Gregory Bochner is a postdoctoral researcher in philosophy and linguistics. After obtaining his PhD in semantics (Université Libre de Bruxelles, FNRS) and philosophy of language (Institut Jean Nicod) in 2011, Gregory received several postdoctoral scholarships to conduct research in Bologna, New York (NYU), Barcelona (UB), Brussels (ULB), and Fribourg (Switzerland). He has taught courses at ULB (2014-2017) on communication and cognition, semantics and pragmatics, and the philosophy of language. He is a founding member of a Belgian interuniversity research project on externalism in the philosophy of language and mind (FNRS, 2016-2020). He was awarded a Marie Skłodowska-Curie Individual Fellowship to continue his research at the Institut Jean Nicod (ENS, Paris) in 2019-2021.
Sujets de recherche
Theories of meaning and reference; speech acts; possible world semantics; varieties of context-dependence; interactions between language and thought; perspective and subjectivity in language and thought; self-reference and self-knowledge; externalism; implicit communication; pragmatic rules of conversation; theories of knowledge; theories of consciousness.

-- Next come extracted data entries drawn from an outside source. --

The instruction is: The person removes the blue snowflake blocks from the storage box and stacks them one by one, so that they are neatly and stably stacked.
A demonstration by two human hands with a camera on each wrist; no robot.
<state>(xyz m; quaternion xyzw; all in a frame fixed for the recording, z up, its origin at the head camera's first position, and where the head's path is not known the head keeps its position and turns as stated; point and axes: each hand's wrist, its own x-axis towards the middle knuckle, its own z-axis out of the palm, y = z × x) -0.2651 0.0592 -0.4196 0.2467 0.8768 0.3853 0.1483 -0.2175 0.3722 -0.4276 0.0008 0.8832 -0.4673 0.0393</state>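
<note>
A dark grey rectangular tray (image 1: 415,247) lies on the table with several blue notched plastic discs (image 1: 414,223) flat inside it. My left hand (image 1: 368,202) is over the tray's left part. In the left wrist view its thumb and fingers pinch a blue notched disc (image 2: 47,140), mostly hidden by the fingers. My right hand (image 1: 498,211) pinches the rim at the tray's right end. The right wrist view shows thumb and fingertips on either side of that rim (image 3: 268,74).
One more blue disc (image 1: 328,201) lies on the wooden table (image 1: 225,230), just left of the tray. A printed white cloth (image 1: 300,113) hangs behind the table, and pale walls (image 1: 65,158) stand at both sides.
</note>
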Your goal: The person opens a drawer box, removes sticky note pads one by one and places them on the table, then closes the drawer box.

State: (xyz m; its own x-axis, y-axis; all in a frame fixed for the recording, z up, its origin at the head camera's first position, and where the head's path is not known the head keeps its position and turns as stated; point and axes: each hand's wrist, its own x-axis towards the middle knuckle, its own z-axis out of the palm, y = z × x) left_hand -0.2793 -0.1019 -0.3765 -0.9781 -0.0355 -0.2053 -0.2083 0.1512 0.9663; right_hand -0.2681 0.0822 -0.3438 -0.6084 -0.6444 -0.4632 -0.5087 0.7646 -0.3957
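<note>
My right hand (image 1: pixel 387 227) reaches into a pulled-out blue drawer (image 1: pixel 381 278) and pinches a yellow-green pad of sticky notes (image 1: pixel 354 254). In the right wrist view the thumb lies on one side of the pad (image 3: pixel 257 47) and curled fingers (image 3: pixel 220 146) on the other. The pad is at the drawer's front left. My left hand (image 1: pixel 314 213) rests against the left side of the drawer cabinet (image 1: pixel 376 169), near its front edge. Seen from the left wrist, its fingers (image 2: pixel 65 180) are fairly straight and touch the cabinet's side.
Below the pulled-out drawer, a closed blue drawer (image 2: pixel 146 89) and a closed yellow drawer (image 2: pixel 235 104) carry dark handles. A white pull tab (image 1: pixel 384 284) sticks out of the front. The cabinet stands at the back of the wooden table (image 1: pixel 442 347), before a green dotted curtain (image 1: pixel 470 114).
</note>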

At the intersection of philosophy (of mind and language) and linguistics (semantics and pragmatics), this project deals with the so-called “problem of the essential indexical” (PEI). Indexicals are words like ‘I’, ‘now’, ‘here’, or ‘this’, whose referent varies according to the context of their use. Around 1970, it was noticed that some thoughts cannot be communicated without the help of indexicals. It appeared that such “self-locating” thoughts (about who and where one is in the world) represent the world essentially from a situated perspective in the world. Since then, many theories have sought to explain in what sense exactly, and why, indexicality would be essential; but no consensus was ever reached. Lately, new sceptics have argued that essential indexicality was a myth. Their ingenious arguments have generated a heated debate about the nature and scope of the PEI, which must be entirely re-assessed. The aim of this project is to explore a novel approach to the PEI, and to indexicality generally. This reverses some insights due to the sceptics to argue for a radical conclusion: the phenomenon of essential indexicality was real but much more general than had originally been supposed.